Les Miserables – 21st Century, American style

Which is worse: a horrific sentence for a relatively minor crime, or being wrongly convicted of a crime? Horrible as a sentence of years in prison for, example, stealing a loaf of bread is? We suggest that wrongly being convicted is far, far worse. Either way, the long term penalty is one of the reasons that our English-derived, American justice system is supposed to be “innocent until proven guilty.” (Unlike the Continental system heralded by not just the monarchies as in Spain, Germany, and France, but adopted by the democratic systems which replaced the monarchies.

Although the protagonist of Les Miserables did commit a crime, the French justice system made his entire life miserable, just as the overall French government and its cruelties and tyranny made the general populace miserable.

We are in that situation today.

The George Floyd case tore America apart in 2020.

Cities burned while the national media crowned Floyd a martyr and Minneapolis police officer Derek Chauvin a murderer.
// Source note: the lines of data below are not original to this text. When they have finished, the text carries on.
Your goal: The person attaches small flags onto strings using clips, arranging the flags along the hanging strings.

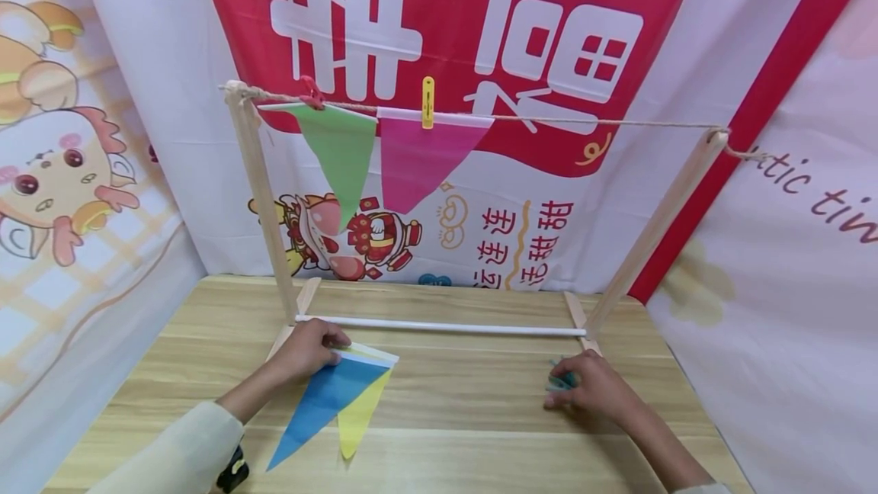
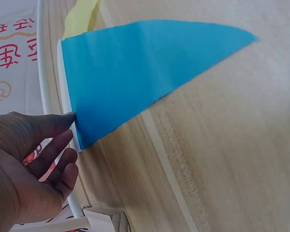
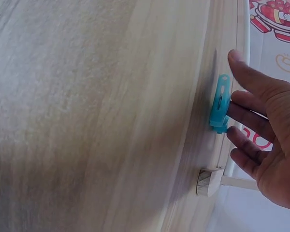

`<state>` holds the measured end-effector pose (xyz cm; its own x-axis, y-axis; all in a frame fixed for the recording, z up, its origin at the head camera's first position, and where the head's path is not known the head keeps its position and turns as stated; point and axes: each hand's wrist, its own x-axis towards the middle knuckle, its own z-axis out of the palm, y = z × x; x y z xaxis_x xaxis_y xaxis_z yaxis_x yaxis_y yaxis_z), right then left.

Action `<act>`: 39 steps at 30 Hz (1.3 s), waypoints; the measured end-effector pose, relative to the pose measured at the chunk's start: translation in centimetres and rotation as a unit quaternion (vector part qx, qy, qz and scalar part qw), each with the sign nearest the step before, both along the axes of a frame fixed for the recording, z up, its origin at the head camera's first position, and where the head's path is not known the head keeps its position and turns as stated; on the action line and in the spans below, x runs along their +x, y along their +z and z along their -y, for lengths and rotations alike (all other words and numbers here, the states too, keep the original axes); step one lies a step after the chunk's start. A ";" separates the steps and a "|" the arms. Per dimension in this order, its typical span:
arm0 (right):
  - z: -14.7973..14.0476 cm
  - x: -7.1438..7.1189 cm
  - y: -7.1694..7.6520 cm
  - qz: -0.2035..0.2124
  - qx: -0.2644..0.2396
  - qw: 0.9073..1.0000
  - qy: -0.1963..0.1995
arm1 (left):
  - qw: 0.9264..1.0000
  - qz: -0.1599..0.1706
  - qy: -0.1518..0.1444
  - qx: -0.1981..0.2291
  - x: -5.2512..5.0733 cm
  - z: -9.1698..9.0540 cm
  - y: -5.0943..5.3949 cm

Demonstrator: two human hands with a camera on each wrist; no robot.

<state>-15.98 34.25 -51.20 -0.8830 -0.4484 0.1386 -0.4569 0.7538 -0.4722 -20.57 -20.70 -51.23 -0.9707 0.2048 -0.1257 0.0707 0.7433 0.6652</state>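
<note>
Wood-grain table [image 1: 466, 402] before a red-and-white printed cloth [image 1: 459, 36], with a rope [image 1: 617, 123] strung between wooden posts [image 1: 262, 204].
At lower left, the left hand [image 1: 305, 353] pinches the white edge of a blue pennant [image 1: 329, 395], a yellow pennant [image 1: 366, 410] partly beneath it; above, left of centre, a green pennant [image 1: 343, 151] hangs by a red clip [image 1: 312, 92], then a pink pennant [image 1: 425, 155] by a yellow clip [image 1: 428, 101]; at lower right, the right hand [image 1: 597, 383] is loosely open, fingers at a teal clip [image 3: 220, 104], thumb apart.
</note>
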 end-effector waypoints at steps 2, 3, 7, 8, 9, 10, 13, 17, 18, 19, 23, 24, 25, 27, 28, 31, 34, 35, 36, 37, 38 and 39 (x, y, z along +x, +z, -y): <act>-0.1 0.0 -0.1 -0.002 0.014 1.000 -0.005 | 1.000 -0.003 -0.006 -0.004 0.0 0.0 0.0; -0.1 0.0 -0.2 -0.002 0.021 1.000 -0.009 | 1.000 -0.003 -0.006 -0.005 0.1 0.0 0.0; 0.0 0.1 -0.5 0.006 0.041 0.999 -0.028 | 1.000 -0.012 -0.012 -0.013 0.2 -0.1 0.1; 0.0 0.1 -0.6 0.005 0.045 0.998 -0.032 | 1.000 -0.014 -0.012 -0.014 0.2 -0.1 0.2; 0.1 0.1 -0.7 0.003 0.047 0.998 -0.036 | 1.000 -0.017 -0.014 -0.015 0.2 -0.1 0.2; 0.1 0.1 -0.8 0.001 0.050 0.998 -0.041 | 1.000 -0.018 -0.014 -0.017 0.2 0.0 0.2; 0.4 0.3 -1.0 -0.006 0.055 0.997 -0.057 | 1.000 -0.011 -0.012 -0.014 0.4 0.0 0.3; 0.9 0.5 -1.0 -0.007 0.056 0.995 -0.079 | 1.000 0.000 -0.008 -0.014 0.5 0.1 0.2; 1.0 0.5 -1.0 -0.009 0.055 0.995 -0.082 | 1.000 0.000 -0.008 -0.016 0.5 0.2 0.2; 1.0 0.6 -1.0 -0.010 0.055 0.995 -0.085 | 1.000 -0.002 -0.010 -0.020 0.5 0.2 0.2; 1.2 0.6 -1.0 -0.018 0.053 0.994 -0.091 | 0.999 0.005 -0.006 -0.031 0.3 0.4 0.2; 1.2 0.6 -1.0 -0.018 0.054 0.994 -0.091 | 0.999 0.007 -0.007 -0.034 0.3 0.4 0.3; 1.3 0.6 -1.1 -0.018 0.054 0.994 -0.091 | 0.999 0.008 -0.008 -0.036 0.2 0.4 0.3; 1.3 0.5 -1.1 -0.016 0.053 0.994 -0.091 | 0.999 0.002 -0.017 -0.039 0.1 0.4 0.5; 1.4 0.5 -1.1 -0.014 0.053 0.994 -0.090 | 0.999 -0.003 -0.023 -0.040 0.1 0.4 0.7; 1.4 0.4 -1.0 -0.007 0.050 0.995 -0.089 | 0.998 -0.015 -0.041 -0.035 0.0 0.4 1.1; 1.5 0.3 -0.9 -0.004 0.043 0.995 -0.089 | 0.998 -0.015 -0.052 -0.020 0.1 0.5 1.7; 1.5 0.3 -0.8 -0.005 0.039 0.995 -0.087 | 0.998 -0.015 -0.056 -0.015 0.1 0.5 1.8; 1.5 0.2 -0.7 -0.007 0.034 0.996 -0.083 | 0.998 -0.013 -0.058 -0.011 0.1 0.5 2.0; 1.5 0.1 -0.6 -0.010 0.028 0.996 -0.081 | 0.998 -0.011 -0.058 -0.006 0.1 0.6 2.1; 1.5 0.1 -0.5 -0.012 0.020 0.997 -0.078 | 0.998 -0.007 -0.057 0.000 0.1 0.7 2.3; 1.5 0.0 -0.4 -0.014 0.013 0.997 -0.076 | 0.998 -0.006 -0.057 0.004 0.0 0.7 2.3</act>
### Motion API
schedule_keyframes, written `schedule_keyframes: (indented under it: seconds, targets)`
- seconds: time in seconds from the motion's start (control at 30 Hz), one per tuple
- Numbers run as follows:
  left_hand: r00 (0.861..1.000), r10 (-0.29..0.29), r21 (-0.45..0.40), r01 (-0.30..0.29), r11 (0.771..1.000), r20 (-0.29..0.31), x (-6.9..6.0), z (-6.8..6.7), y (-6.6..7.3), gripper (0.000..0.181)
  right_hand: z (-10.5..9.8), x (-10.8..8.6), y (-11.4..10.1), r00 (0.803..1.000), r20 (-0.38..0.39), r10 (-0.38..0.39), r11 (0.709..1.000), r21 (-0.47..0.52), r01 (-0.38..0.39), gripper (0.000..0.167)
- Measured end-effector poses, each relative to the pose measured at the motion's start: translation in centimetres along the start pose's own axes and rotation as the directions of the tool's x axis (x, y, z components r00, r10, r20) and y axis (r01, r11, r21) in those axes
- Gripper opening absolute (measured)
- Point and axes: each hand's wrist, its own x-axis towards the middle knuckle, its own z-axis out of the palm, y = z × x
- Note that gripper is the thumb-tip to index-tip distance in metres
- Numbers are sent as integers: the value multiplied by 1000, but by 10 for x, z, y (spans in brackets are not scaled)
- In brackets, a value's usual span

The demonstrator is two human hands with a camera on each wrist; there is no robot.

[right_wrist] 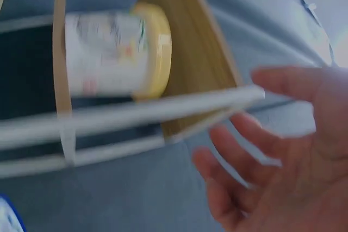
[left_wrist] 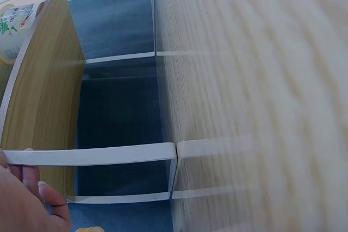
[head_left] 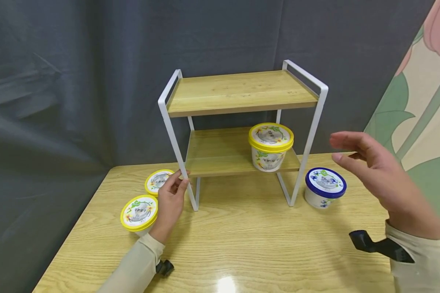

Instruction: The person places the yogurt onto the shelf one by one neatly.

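Note:
A two-tier shelf with wooden boards [head_left: 242, 91] and a white metal frame [head_left: 317, 116] stands on the table. Low on its left side, my left hand [head_left: 171, 201] grips the front leg near the lower board [head_left: 216, 150]. The left wrist view shows those fingers [left_wrist: 32, 180] around the white bar. My right hand [head_left: 377, 171] hangs in the air right of the shelf, fingers apart and holding nothing. A yellow-lidded tub [head_left: 271, 146] sits at the right end of the lower board. Below my right hand is a blue-lidded tub [head_left: 324, 187] on the table.
Two more yellow-lidded tubs, one nearer [head_left: 139, 213] and one farther back [head_left: 157, 182], stand left of the shelf beside my left hand. A dark curtain [head_left: 132, 81] hangs behind the wooden table [head_left: 242, 244]. A flower-patterned panel [head_left: 425, 122] rises at the right.

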Motion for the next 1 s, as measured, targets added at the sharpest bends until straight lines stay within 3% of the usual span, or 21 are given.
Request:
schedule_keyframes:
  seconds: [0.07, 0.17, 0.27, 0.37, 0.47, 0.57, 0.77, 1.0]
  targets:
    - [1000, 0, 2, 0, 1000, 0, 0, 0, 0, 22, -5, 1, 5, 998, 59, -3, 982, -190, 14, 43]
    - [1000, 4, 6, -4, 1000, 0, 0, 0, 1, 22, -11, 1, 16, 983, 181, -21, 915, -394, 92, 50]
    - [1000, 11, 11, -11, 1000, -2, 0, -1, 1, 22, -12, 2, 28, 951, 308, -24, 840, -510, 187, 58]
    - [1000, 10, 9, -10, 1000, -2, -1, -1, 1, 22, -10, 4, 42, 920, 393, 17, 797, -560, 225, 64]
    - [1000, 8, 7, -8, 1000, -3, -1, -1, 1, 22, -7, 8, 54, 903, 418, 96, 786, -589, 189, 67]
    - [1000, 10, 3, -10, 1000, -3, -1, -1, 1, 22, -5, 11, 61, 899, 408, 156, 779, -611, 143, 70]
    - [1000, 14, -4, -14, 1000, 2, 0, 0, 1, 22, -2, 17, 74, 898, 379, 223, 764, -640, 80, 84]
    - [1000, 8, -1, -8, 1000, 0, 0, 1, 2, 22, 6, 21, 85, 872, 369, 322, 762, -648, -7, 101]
But Chauvin just dropped a legal bombshell that could blow up his conviction. He sat in a federal prison cell in Texas, serving 22.5 years for second-degree murder in Floyd’s death. The case brought riots that cost billions in damage and turned “defund the police” into a national rallying cry for the Left.

On November 20, Chauvin’s attorney Gregory Joseph filed a 71-page petition in Hennepin County District Court demanding his client’s conviction be thrown out. The petition targets three explosive claims:

  • The prosecutors relied on junk science about Floyd’s cause of death,
  • Minneapolis police brass lied under oath about department training, and
  • Judge Peter Cahill gave the jury faulty instructions that guaranteed a guilty verdict.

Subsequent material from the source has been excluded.